Ich bin ein Berliner Speech: What's Up With the Opening Lines?
We're gonna go out on a limb here and say that the first two sentences where President Kennedy talks about who he's proud to be standing around Berlin with shouldn't be considered the opening lines.
Sure, they're technically the opening lines and, yeah, they provide good context. But his speech really begins with sentence 3: "Two thousand years ago the proudest boast was civis Romanus sum."
This is apparently a thing that real, toga-wearing Romans used to say (as best we can tell, because none of them bothered to get it on video).
Basically civis Romanus sum meant literally, "I am a Roman citizen," in a really snotty way.
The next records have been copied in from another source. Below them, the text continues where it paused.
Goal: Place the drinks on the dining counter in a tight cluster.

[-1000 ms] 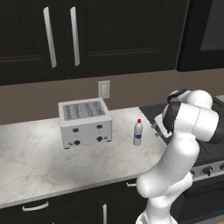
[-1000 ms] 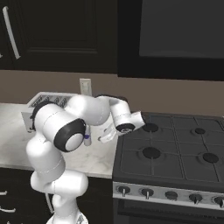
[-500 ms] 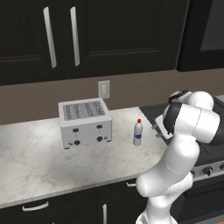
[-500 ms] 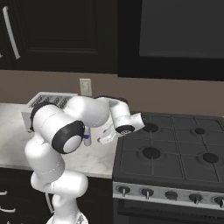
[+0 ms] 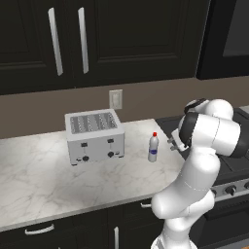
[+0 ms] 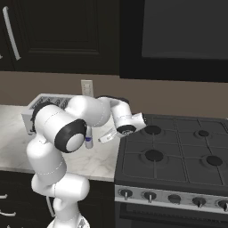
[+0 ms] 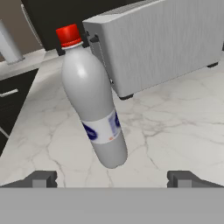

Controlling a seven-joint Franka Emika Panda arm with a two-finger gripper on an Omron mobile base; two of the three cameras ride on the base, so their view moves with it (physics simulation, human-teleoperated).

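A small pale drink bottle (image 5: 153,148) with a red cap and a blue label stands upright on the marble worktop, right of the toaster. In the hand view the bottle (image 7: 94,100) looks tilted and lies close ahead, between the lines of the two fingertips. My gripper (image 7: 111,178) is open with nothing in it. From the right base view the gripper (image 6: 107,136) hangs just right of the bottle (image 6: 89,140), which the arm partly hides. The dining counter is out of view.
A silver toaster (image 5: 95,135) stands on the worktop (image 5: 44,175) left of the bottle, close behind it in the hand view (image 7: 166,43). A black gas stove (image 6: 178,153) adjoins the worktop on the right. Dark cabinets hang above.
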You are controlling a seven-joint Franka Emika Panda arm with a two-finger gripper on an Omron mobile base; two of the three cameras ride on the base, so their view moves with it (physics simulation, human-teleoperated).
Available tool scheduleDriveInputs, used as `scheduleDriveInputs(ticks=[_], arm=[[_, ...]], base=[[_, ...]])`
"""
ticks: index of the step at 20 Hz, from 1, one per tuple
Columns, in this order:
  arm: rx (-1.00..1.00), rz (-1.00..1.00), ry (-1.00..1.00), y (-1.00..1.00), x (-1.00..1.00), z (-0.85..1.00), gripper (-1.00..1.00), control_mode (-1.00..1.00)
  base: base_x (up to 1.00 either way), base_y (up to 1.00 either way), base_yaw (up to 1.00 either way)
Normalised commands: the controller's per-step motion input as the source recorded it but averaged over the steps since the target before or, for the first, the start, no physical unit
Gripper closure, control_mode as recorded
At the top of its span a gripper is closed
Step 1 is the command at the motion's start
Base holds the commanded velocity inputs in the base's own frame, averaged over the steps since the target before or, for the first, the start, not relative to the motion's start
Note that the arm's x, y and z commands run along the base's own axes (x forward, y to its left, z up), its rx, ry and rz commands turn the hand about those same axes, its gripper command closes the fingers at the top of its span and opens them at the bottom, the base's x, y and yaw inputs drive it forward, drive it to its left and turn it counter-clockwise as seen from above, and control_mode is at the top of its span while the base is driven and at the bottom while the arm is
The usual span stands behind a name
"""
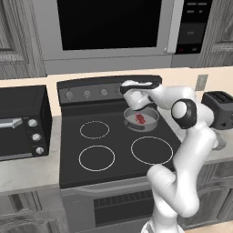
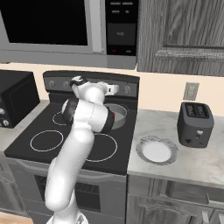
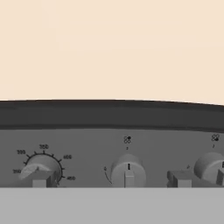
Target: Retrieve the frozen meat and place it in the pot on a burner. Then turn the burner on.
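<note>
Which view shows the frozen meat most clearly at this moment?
The left base view: the frozen meat lies in plain sight inside the pot on the rear right burner. In the right base view the arm covers most of the pot. The hand view faces the stove knobs.

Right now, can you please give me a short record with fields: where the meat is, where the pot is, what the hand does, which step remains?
meat: small red chunk of frozen meat lies inside the pot
pot: shallow round grey metal pot on the back right burner of the black stove
gripper: two-finger gripper open, holding nothing, facing the grey round knobs on the stove's back panel
remaining: burner not yet turned on, it seems
</note>
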Motion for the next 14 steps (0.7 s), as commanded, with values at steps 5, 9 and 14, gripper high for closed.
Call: scheduleDriveInputs(ticks=[5, 9, 14], arm=[[0.0, 0.0, 0.0, 0.0, 0.0, 0.0, -1.0, -1.0], [0.0, 0.0, -0.02, -0.02, 0.0, -0.23, -1.0, -1.0], [0.0, 0.0, -0.12, -0.02, 0.0, -0.23, -1.0, -1.0]], base=[[0.0, 0.0, 0.0], [0.0, 0.0, 0.0], [0.0, 0.0, 0.0]])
As in, "How dare you treat me like this, I am a Roman citizen and therefore better than you!" Or, "I am a Roman citizen and thus deserve all the legal rights that Romans get." Since Rome was among the first places on earth with constitutional rights, this was the way people could demand that they be treated fairly…or at least by the law.
When Kennedy follows up his civis Romanus sum punch with his Ich bin ein Berliner jab, he's demanding better treatment for Berlin in a really old-school way. And he's saying that Berliners—all Berliners, not just those who happened to live on the Western side of the wall—should be able to say "Ich bin ein Berliner" and have it mean the same thing as "civis Romanus sum"—"I am a Berlin citizen and thus deserve all the legal rights that (both East and West) Berliners get."